# EXERCISE DESCRIPTION:
Retype the listing exactly, with no images.

# DATA EXTRACT:
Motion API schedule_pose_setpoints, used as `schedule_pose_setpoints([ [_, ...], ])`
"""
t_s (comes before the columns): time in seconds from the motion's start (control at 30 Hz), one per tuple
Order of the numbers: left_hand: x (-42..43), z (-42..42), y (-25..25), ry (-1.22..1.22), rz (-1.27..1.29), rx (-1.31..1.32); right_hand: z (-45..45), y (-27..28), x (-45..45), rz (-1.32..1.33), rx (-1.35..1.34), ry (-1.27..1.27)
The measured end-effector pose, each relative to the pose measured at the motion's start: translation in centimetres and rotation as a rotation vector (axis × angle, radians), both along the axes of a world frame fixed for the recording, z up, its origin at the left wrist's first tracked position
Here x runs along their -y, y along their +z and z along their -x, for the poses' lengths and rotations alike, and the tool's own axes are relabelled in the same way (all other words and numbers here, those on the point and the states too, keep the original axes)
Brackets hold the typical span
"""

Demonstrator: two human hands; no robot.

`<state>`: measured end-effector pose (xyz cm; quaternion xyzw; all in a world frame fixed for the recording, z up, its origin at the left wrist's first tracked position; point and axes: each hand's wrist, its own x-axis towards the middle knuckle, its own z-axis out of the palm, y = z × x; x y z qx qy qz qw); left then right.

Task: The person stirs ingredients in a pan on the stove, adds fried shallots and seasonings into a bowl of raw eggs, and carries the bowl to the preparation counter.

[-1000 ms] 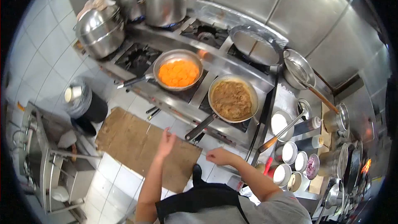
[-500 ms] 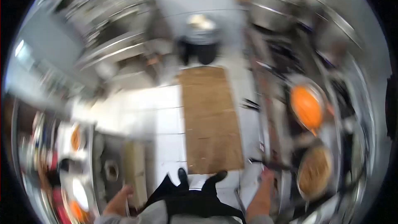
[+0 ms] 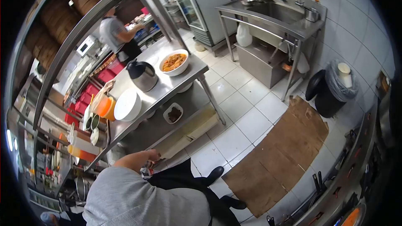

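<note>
My left hand (image 3: 154,155) hangs low beside the front edge of a steel table (image 3: 161,83). Its fingers show only small, and whether they are curled round anything is unclear. My right hand is out of view. On the tabletop nearest my left arm are an empty-looking white bowl (image 3: 128,105), a steel jug with a black lid (image 3: 143,75) and a white bowl of orange-brown food (image 3: 173,62). Orange-topped containers (image 3: 104,108) stand left of the empty bowl. A small white dish of dark food (image 3: 173,113) rests on the lower shelf.
A cardboard sheet (image 3: 276,155) lies on the tiled floor by my feet. A lined bin (image 3: 335,94) and a steel sink (image 3: 276,14) are against the back wall. The stove edge (image 3: 335,188) runs along the right. Another person (image 3: 117,35) stands beyond the table.
My view has swung left from the stove side to the steel table. My right hand has left the picture, and the pans have mostly slipped off the right edge.
</note>
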<state>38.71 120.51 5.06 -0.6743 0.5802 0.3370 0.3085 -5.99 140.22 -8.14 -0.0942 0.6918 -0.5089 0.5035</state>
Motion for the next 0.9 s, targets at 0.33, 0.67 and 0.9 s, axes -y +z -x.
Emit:
schedule_pose_setpoints([
  [0.33, 1.9, -0.3, 9.1, 0.890, 0.244, -0.603, -3.0, 4.7, 5.3, 0.037, -0.038, 0.402],
  [0.67, 3.6, -2.1, 9.1, 1.185, 0.255, -1.220, 1.6, 9.7, 11.4, 0.006, -0.271, 0.594],
  [0.9, 9.0, 0.1, 9.8, 1.196, 0.123, -1.426, 3.3, 15.0, 18.6, -0.049, -0.471, 0.559],
])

# RESPONSE TO THE EXERCISE:
Motion API schedule_pose_setpoints, used as `schedule_pose_setpoints([ [_, ...], ])`
"""
t_s (comes before the columns): time in seconds from the motion's start (control at 30 Hz), one per tuple
Order of the numbers: left_hand: x (-42..43), z (-42..42), y (-25..25), ry (-1.22..1.22), rz (-1.27..1.29), rx (-1.31..1.32); right_hand: z (-45..45), y (-27..28), x (-45..45), rz (-1.32..1.33), rx (-1.35..1.34), ry (-1.27..1.27)
The measured end-effector pose, each relative to the pose measured at the motion's start: translation in centimetres and rotation as a rotation vector (axis × angle, radians), both along the axes of a world frame fixed for the recording, z up, its origin at the left wrist's first tracked position
Here x runs along their -y, y along their +z and z along their -x, for the poses' lengths and rotations alike, and the tool's own axes are relabelled in the same way (all other words and numbers here, those on the point and the states too, keep the original axes)
Brackets hold the typical span
"""

Demonstrator: two human hands; no robot.

`<state>`: measured end-effector pose (xyz cm; quaternion xyzw; all in a world frame fixed for the recording, z up, its origin at the left wrist's first tracked position; point and axes: each hand's wrist, its own x-axis towards the middle knuckle, its own z-axis out of the palm, y = z × x; x y z qx qy qz qw); left then right.

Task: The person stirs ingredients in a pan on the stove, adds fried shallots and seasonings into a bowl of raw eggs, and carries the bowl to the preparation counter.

[-1000 ms] 
[-500 ms] 
[+0 ms] 

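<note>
My left hand (image 3: 154,155) hangs low beside the front edge of a steel table (image 3: 161,83). Its fingers show only small, and whether they are curled round anything is unclear. My right hand is out of view. On the tabletop nearest my left arm are an empty-looking white bowl (image 3: 128,105), a steel jug with a black lid (image 3: 143,75) and a white bowl of orange-brown food (image 3: 173,62). Orange-topped containers (image 3: 104,108) stand left of the empty bowl. A small white dish of dark food (image 3: 173,113) rests on the lower shelf.
A cardboard sheet (image 3: 276,155) lies on the tiled floor by my feet. A lined bin (image 3: 335,94) and a steel sink (image 3: 276,14) are against the back wall. The stove edge (image 3: 335,188) runs along the right. Another person (image 3: 117,35) stands beyond the table.
My view has swung left from the stove side to the steel table. My right hand has left the picture, and the pans have mostly slipped off the right edge.
</note>
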<state>38.71 120.51 5.06 -0.6743 0.5802 0.3370 0.3085 -5.99 140.22 -8.14 -0.0942 0.6918 -0.5089 0.5035</state>
Motion for the next 0.9 s, targets at 0.33, 0.67 and 0.9 s, axes -y +z -x.
Emit:
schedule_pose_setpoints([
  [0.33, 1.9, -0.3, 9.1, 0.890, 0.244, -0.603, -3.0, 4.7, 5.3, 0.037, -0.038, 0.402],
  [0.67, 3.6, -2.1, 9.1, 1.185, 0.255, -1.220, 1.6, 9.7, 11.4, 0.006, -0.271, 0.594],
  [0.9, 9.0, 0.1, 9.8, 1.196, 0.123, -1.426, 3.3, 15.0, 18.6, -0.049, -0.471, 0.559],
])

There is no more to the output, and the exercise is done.